Segundo o MPF, o ex-parlamentar teria usado relações familiares e pessoais para influenciar decisões judiciais. Ele também foi indiciado pela Polícia Federal por suspeitas envolvendo movimentações financeiras atípicas, lavagem de dinheiro e corrupção.
A defesa, no entanto, argumentou que parte dos fatos investigados ocorreu durante o período em que Edilázio exercia mandato de deputado federal, entre 2019 e 2023. Por isso, caberia ao STF analisar previamente a competência para autorizar medidas investigativas.

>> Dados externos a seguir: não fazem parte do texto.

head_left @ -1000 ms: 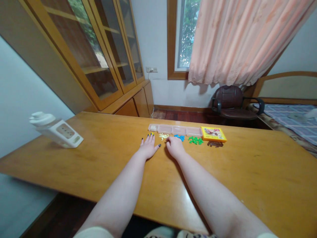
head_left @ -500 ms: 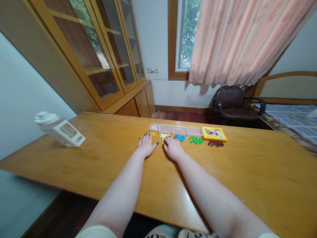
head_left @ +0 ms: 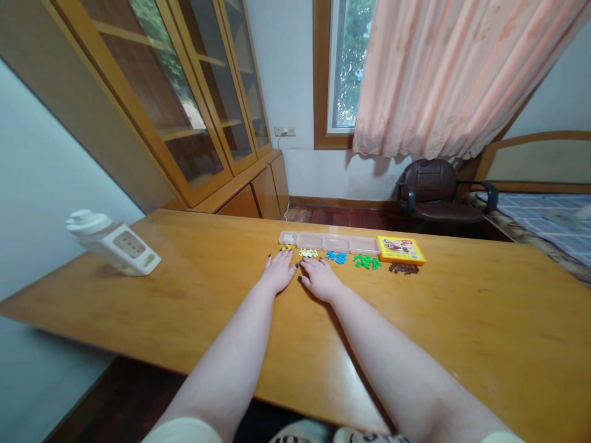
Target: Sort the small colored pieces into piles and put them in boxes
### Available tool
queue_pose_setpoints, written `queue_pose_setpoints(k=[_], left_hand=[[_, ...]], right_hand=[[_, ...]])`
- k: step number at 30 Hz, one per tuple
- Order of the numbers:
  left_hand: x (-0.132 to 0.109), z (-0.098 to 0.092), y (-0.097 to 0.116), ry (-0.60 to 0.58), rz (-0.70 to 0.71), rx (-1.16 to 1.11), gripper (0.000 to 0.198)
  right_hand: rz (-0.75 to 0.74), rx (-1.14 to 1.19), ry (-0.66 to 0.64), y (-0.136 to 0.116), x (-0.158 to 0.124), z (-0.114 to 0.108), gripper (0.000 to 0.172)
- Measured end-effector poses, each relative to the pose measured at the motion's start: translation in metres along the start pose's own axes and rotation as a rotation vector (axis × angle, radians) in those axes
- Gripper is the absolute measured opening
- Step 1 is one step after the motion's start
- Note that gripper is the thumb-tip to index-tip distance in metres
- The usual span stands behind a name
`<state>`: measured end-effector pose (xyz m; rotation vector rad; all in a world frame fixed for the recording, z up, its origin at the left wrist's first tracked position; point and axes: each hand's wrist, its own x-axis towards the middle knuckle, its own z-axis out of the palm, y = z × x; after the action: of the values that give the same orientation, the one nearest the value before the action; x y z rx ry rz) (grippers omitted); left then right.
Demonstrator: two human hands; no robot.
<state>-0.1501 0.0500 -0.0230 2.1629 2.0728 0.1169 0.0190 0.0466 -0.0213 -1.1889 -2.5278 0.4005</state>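
My left hand (head_left: 277, 271) lies palm down with fingers spread, its fingertips at the small yellow pieces (head_left: 287, 247) and partly covering them. My right hand (head_left: 322, 280) rests flat, fingers apart, just in front of the cream pieces (head_left: 308, 253). To its right are piles of small blue pieces (head_left: 337, 257), green pieces (head_left: 367, 262) and brown pieces (head_left: 403, 269). Behind the piles stands a row of clear plastic compartments (head_left: 336, 243); something whitish lies in the leftmost one. A yellow box (head_left: 401, 250) with a printed picture lies at the row's right end.
A clear bottle with a white lid (head_left: 113, 242) stands at the left of the wooden table (head_left: 462, 320). Beyond the table are a glass-door cabinet (head_left: 217, 111), a brown armchair (head_left: 438, 191) and a bed (head_left: 549, 212).
My left hand has shifted slightly right, onto the yellow pieces. My right hand has drawn a little left and back from the cream pieces, so the two thumbs are closer together.
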Motion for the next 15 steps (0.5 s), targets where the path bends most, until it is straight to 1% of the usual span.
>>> queue_pose_setpoints(k=[2,3,6,8,10,12,14,15], left_hand=[[-0.0005,0.0003,-0.0001,0.023,0.006,-0.01,0.056],[-0.0016,0.0001,0.0002,0.042,0.015,-0.014,0.057],[-0.005,-0.0008,0.0016,0.086,0.054,-0.023,0.053],[-0.0053,-0.001,0.0024,0.099,0.067,-0.029,0.049],[-0.0042,-0.0014,0.0032,0.102,0.067,-0.032,0.047],[-0.0031,-0.0027,0.0036,0.11,0.063,-0.032,0.047],[-0.0033,-0.0053,0.003,0.151,0.041,-0.033,0.045],[-0.0039,-0.0069,0.0022,0.181,0.016,-0.035,0.043]], right_hand=[[-0.004,0.002,0.013,0.0013,-0.0004,0.0006,0.049],[-0.011,0.005,0.031,0.0012,-0.0009,-0.0003,0.047],[-0.029,0.014,0.068,-0.0004,-0.0022,-0.0051,0.034],[-0.02,0.012,0.063,-0.0009,-0.0025,-0.007,0.029],[-0.005,0.005,0.051,-0.0005,-0.0022,-0.0065,0.029],[-0.005,-0.005,0.042,0.0001,-0.0018,-0.005,0.032],[-0.015,-0.022,0.037,-0.0004,-0.0018,-0.0049,0.035],[-0.013,-0.036,0.039,-0.0011,-0.002,-0.0057,0.033]])
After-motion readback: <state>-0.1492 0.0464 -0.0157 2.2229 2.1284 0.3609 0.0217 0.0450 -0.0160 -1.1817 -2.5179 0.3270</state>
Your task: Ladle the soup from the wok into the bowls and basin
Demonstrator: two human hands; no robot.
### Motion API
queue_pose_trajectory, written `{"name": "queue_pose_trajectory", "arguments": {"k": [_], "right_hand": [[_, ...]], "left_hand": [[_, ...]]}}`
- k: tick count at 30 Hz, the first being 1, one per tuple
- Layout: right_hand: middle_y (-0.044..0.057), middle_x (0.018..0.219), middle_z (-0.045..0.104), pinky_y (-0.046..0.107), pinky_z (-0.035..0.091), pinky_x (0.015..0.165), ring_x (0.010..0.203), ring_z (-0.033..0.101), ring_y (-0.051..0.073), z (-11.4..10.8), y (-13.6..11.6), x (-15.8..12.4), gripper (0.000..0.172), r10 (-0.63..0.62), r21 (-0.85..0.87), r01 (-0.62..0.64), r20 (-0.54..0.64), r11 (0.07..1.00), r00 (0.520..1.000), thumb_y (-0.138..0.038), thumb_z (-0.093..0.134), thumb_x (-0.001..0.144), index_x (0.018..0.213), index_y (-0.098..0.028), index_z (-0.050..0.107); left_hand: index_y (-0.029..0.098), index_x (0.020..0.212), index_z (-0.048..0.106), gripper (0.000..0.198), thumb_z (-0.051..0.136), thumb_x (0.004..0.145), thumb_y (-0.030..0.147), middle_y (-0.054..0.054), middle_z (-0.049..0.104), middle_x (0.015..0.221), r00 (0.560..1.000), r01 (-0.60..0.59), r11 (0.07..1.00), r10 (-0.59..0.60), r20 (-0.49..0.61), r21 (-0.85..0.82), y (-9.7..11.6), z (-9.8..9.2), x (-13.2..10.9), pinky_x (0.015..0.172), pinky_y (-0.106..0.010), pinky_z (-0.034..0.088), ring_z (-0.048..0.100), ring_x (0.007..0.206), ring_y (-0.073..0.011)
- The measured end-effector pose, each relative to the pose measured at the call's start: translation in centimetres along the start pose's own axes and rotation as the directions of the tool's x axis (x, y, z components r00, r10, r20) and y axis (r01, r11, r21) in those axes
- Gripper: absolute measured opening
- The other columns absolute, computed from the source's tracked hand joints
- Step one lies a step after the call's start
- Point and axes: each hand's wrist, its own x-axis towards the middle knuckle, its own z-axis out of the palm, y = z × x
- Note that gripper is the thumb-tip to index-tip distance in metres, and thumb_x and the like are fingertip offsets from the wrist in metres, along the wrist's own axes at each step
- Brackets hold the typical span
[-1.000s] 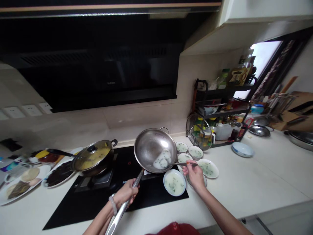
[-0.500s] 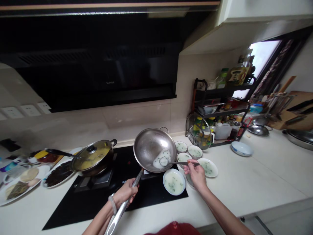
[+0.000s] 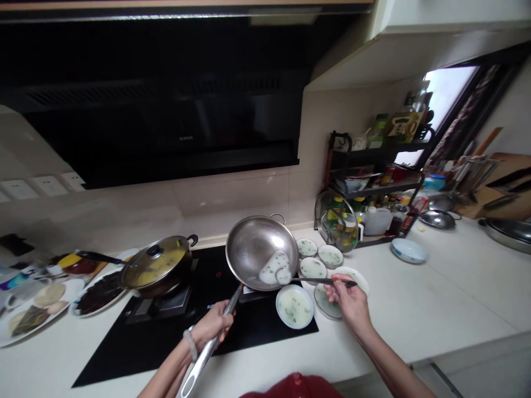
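My left hand (image 3: 212,325) grips the long metal handle of a steel wok (image 3: 259,251), which is tilted up over the black cooktop (image 3: 174,326) with a little white soup pooled at its lower right. My right hand (image 3: 350,301) pinches the handle of a ladle (image 3: 285,275) whose cup sits at the wok's rim with white soup in it. Right below the ladle stands a white bowl of soup (image 3: 294,306). Several more small bowls of soup (image 3: 313,267) cluster to the right of the wok.
A lidded pan (image 3: 155,267) sits on the left burner. Plates of food (image 3: 37,307) crowd the counter's left end. A black spice rack (image 3: 373,188) and glass lid (image 3: 337,221) stand behind the bowls. A blue-rimmed dish (image 3: 409,250) lies further right.
My right hand has drawn back to the right, pulling the ladle from inside the wok to its lower rim with soup in it. The wok stays tilted in my left hand.
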Motion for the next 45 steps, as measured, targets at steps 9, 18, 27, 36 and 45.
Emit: {"name": "queue_pose_trajectory", "arguments": {"k": [9, 18, 27, 36, 45], "right_hand": [[-0.001, 0.048, 0.059, 0.027, 0.047, 0.045, 0.051, 0.061, 0.02, -0.5, 0.0, -0.2, 0.043, 0.001, 0.004, -0.001, -0.005, 1.0, 1.0, -0.052, 0.07, 0.063, 0.086, -0.019, 0.055], [-0.002, 0.048, 0.058, 0.028, 0.046, 0.045, 0.046, 0.057, 0.018, 0.4, -0.5, -0.4, 0.04, 0.003, -0.01, -0.003, 0.0, 1.0, 1.0, -0.051, 0.069, 0.064, 0.084, -0.02, 0.055], [-0.001, 0.048, 0.058, 0.028, 0.047, 0.046, 0.049, 0.059, 0.019, -0.1, -0.1, -0.3, 0.04, 0.012, 0.022, -0.012, 0.017, 1.0, 1.0, -0.05, 0.07, 0.065, 0.086, -0.019, 0.056], [0.001, 0.052, 0.06, 0.027, 0.044, 0.041, 0.049, 0.057, 0.019, -1.9, 0.0, -0.6, 0.037, 0.045, 0.063, -0.045, -0.006, 0.997, 0.999, -0.044, 0.072, 0.063, 0.085, -0.019, 0.058], [0.0, 0.048, 0.059, 0.034, 0.05, 0.051, 0.045, 0.056, 0.02, -4.4, -0.6, -2.2, 0.038, 0.04, -0.055, -0.038, 0.021, 0.998, 0.999, -0.05, 0.071, 0.062, 0.082, -0.02, 0.061]], "left_hand": [[0.019, 0.075, 0.043, 0.02, 0.048, 0.057, 0.013, 0.008, 0.045, 0.042, 1.0, -0.011, 1.0, 0.011, -0.005, 0.007, -0.2, 0.1, 0.2, 0.028, -0.015, 0.025, 0.037, 0.028, -0.0064], [0.019, 0.075, 0.043, 0.02, 0.05, 0.058, 0.012, 0.009, 0.045, 0.041, 1.0, 0.004, 1.0, -0.004, -0.019, -0.006, 0.1, 0.2, 0.0, 0.027, -0.014, 0.024, 0.037, 0.027, -0.0061], [0.019, 0.076, 0.043, 0.021, 0.049, 0.057, 0.012, 0.009, 0.045, 0.041, 1.0, 0.007, 1.0, -0.006, -0.021, 0.012, 0.4, 0.3, -0.2, 0.026, -0.014, 0.025, 0.037, 0.028, -0.0061], [0.019, 0.075, 0.043, 0.02, 0.051, 0.058, 0.012, 0.009, 0.044, 0.041, 1.0, -0.001, 1.0, 0.001, -0.023, 0.003, -0.1, 0.1, 0.1, 0.026, -0.014, 0.025, 0.038, 0.027, -0.0065], [0.019, 0.075, 0.044, 0.018, 0.052, 0.059, 0.012, 0.008, 0.045, 0.042, 1.0, -0.025, 1.0, 0.025, -0.011, -0.008, -0.7, 0.0, 0.4, 0.029, -0.014, 0.027, 0.039, 0.028, -0.0058]]}}
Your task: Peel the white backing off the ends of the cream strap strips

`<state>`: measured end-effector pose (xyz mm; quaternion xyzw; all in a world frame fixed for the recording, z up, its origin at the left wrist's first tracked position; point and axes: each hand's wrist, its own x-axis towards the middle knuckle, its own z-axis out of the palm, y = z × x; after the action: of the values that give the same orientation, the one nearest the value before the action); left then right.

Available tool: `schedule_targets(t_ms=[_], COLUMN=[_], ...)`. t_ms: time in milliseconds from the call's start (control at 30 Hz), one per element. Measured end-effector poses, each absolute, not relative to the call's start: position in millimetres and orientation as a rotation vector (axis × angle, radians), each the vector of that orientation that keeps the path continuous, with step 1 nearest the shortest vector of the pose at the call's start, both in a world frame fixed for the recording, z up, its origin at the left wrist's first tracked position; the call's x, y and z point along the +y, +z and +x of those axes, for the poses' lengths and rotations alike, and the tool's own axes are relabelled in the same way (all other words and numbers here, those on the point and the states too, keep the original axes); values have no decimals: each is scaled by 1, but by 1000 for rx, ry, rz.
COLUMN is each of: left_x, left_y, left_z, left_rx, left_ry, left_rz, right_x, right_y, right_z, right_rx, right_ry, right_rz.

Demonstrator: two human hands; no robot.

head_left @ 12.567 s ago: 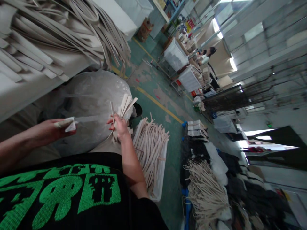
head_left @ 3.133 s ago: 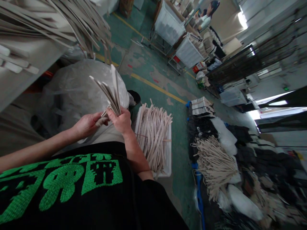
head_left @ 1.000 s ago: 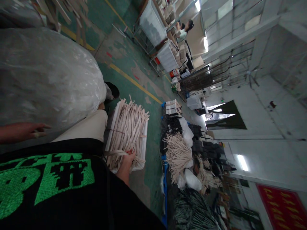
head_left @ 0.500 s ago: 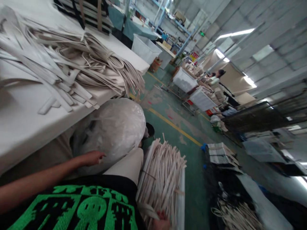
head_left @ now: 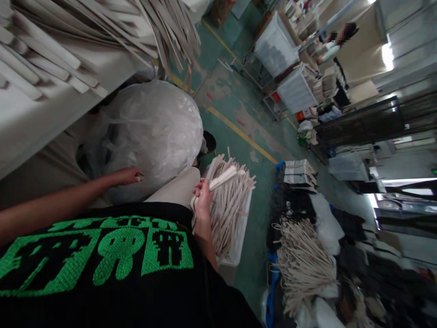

Ao decidir, Cármen Lúcia considerou parcialmente procedente a reclamação e determinou a suspensão dos procedimentos investigatórios em andamento na primeira instância apenas em relação a Edilázio Júnior. A ministra também ordenou a remessa imediata dos autos ao Supremo para análise da questão de competência.
A decisão não interfere, por enquanto, na apuração contra outros investigados da Operação 18 Minutos.